Commenting on the fourth quarter of 2013, Mike Jennings, Chief Executive Officer, stated, "We are pleased that financial results for the fourth quarter of 2013 allowed us to continue our record of raising our quarterly distribution. As we previously announced, certain unexpected operational constraints at our largest shipper's New Mexico refinery significantly reduced shipments on our pipelines into and out of that facility during the fourth quarter; these shipments have now returned to normal levels. Despite this event-driven reduction in volumes during the fourth quarter of 2013, our financial results, supported by minimum commitment contracts and sustained strength in crude oil gathering revenues, allowed us to continue our record of raising our quarterly distributions in every quarter since our initial public offering nine years ago.
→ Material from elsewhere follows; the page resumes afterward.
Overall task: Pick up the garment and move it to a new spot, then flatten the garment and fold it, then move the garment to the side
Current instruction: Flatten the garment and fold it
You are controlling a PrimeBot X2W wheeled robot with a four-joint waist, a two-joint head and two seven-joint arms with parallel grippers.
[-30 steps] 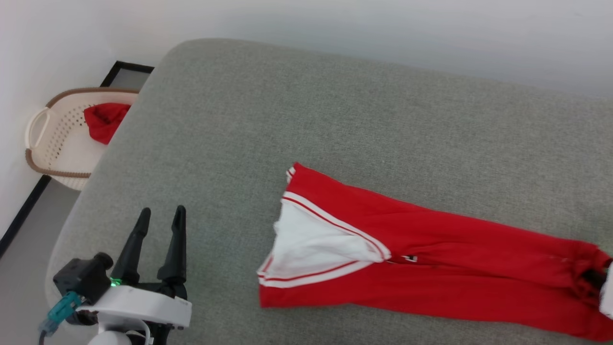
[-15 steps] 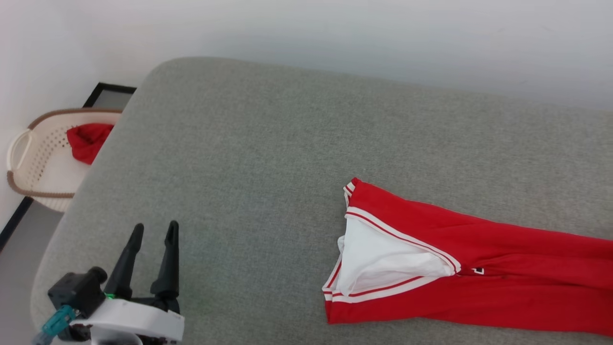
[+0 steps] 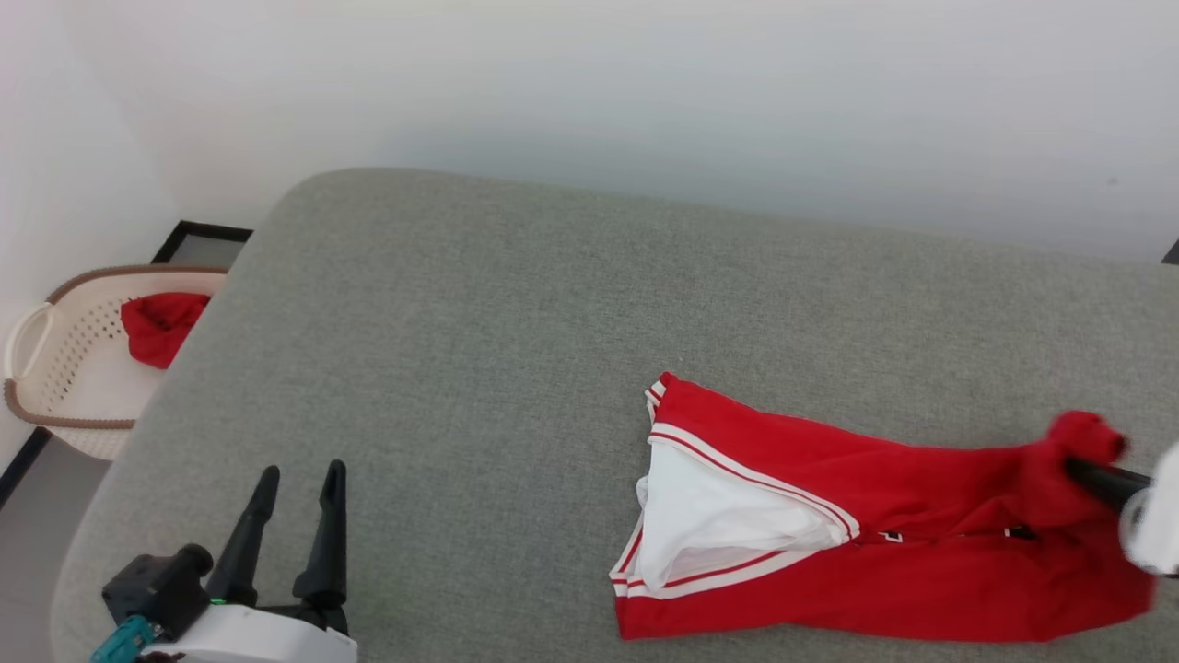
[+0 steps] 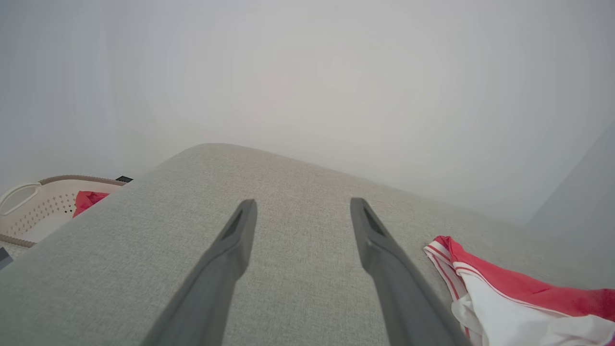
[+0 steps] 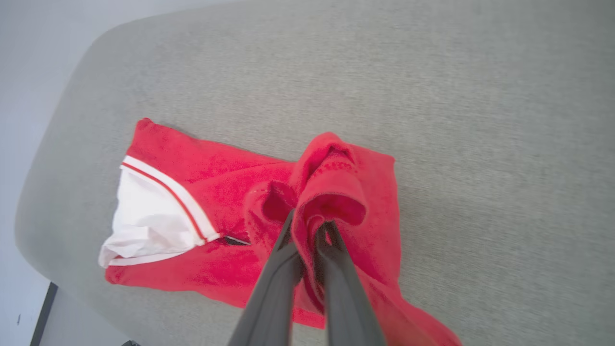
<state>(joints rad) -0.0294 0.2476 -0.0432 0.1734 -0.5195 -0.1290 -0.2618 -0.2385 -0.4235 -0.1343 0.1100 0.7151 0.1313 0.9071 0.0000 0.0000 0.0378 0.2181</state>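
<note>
two claws: the right claw [image 5: 308,230] is clenched on a bunched red fold of the garment [image 3: 921,562], which lies at four o'clock on the grey worktop [image 3: 479,322]. the left claw [image 3: 302,470] (at seven o'clock) stands released, well apart from it.

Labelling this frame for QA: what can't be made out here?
- Lettering on the garment: head view, folded under, only small fragments show.
- Fingertips of the right hand: right wrist view, buried in bunched red fabric; its wrist is cut by the head view's right edge.
- basket: head view, partly behind the grey cushion; red cloth inside too small to identify.
</note>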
"As we look forward we believe HEP is well positioned due to the quality and geographic location of our assets, our talented employee base, and our financially strong and supportive general partner, HollyFrontier. We believe HEP's future growth is underpinned by strong industry fundamentals, planned capital projects and our existing long-term fee-based contracts with built-in annual escalators. We plan to continue to pursue opportunities to more fully utilize our existing assets and to seek value creating acquisitions that will add to our asset base.
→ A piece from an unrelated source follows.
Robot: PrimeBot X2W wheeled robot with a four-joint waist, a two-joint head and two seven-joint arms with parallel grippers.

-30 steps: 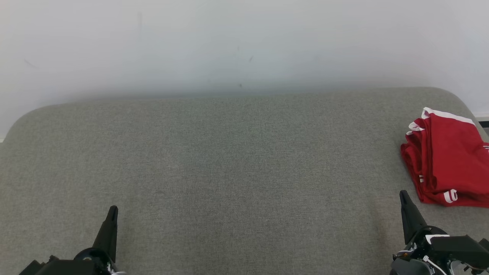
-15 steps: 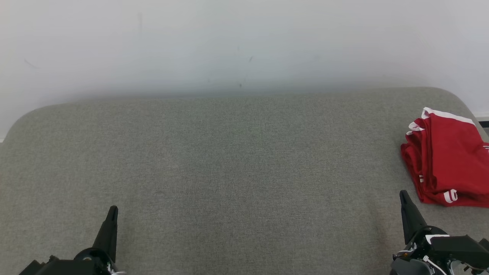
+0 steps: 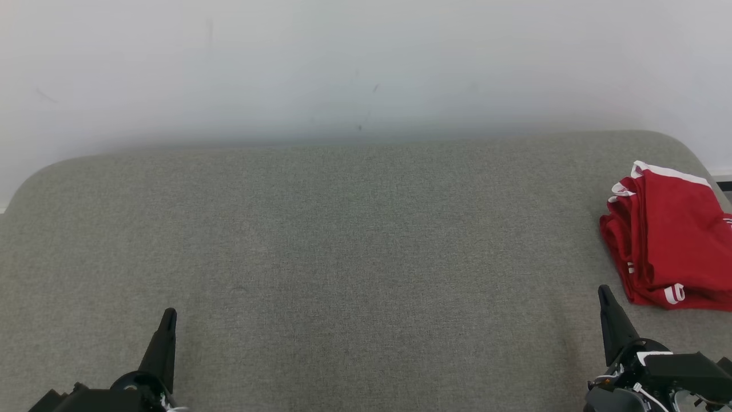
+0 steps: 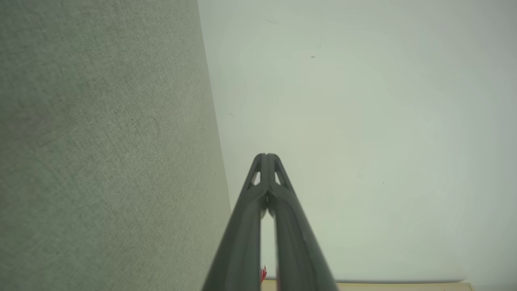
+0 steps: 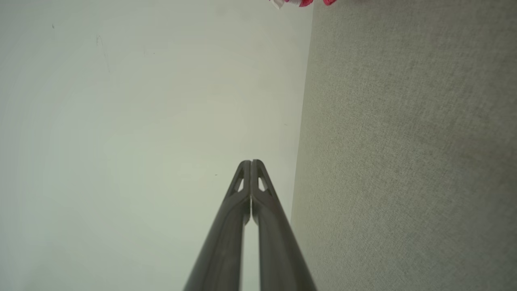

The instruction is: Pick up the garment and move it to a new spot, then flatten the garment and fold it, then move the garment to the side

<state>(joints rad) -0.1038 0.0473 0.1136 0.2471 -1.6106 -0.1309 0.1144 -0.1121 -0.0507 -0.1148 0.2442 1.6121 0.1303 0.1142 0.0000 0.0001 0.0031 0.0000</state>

"We have placed in service certain segments of our previously announced New Mexico crude gathering expansion project, and we expect full completion of the project by August. The segments now in operation will begin contributing to our results during the first quarter of 2014."

Fourth Quarter 2013 Revenue Highlights

Revenues for the quarter were $77.9 million, a $3.6 million decrease compared to the fourth quarter of 2012. The revenue decrease was due to reduced shipments on our pipelines supporting the Navajo Refinery and a decrease of $2.9 million in previously deferred revenue realized under our guaranteed shipping contracts, partially offset by higher cost reimbursement receipts from HFC. Overall pipeline volumes were down 9% compared to the fourth quarter of 2012.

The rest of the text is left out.